Exercise prompt.
Scan each line of the records for the word "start" and extract the ones that have it.

Extracted material.
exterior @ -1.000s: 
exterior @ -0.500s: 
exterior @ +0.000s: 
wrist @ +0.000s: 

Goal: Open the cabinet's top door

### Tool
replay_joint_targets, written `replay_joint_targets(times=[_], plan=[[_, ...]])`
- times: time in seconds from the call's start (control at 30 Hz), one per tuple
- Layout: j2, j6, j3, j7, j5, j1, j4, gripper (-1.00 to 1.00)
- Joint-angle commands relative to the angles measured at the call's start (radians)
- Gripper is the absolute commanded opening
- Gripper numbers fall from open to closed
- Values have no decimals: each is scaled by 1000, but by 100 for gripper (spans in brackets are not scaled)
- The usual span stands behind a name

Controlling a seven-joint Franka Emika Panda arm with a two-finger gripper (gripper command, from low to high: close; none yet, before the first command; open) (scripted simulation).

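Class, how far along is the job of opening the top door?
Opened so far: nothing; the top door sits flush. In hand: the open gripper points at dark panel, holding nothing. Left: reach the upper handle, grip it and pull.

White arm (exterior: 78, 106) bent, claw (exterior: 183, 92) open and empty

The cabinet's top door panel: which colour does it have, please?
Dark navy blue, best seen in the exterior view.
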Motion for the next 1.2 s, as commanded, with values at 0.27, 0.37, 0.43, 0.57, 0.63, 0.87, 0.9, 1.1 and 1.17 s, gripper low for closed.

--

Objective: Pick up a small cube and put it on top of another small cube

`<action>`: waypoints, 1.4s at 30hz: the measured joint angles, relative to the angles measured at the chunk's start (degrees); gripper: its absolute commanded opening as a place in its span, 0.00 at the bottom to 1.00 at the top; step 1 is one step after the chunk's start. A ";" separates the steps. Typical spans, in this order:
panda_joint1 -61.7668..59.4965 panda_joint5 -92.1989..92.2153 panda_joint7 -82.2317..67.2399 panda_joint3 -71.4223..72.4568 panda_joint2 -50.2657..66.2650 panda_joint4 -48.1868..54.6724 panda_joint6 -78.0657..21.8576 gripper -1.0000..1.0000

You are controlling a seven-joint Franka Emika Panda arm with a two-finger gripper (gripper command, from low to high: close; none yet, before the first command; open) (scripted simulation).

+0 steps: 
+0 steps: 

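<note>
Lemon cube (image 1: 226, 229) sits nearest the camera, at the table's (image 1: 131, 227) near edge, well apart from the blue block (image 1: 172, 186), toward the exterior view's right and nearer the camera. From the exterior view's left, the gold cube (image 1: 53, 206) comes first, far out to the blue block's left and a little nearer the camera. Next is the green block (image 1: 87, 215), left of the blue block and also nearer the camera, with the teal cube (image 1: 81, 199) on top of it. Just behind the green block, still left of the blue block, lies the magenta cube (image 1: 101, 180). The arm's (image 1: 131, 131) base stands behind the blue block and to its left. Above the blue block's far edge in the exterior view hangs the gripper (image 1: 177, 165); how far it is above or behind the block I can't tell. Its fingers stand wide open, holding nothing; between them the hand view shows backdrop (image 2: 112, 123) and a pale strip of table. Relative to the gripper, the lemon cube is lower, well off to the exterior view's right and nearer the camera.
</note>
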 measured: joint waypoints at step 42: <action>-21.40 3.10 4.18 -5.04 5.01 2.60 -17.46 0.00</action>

Solution to this problem.
- times: time in seconds from the call's start (control at 30 Hz), one per tuple
- Joint-angle commands relative to the angles measured at the call's start (radians)
`<action>`: waypoints, 1.4s at 30hz: the measured joint angles, relative to the angles measured at the chunk's start (degrees); gripper: its absolute commanded opening as a place in its span, 0.00 at the bottom to 1.00 at the top; step 1 is one step after the chunk's start. A ";" separates the steps. Typical spans, in this order:

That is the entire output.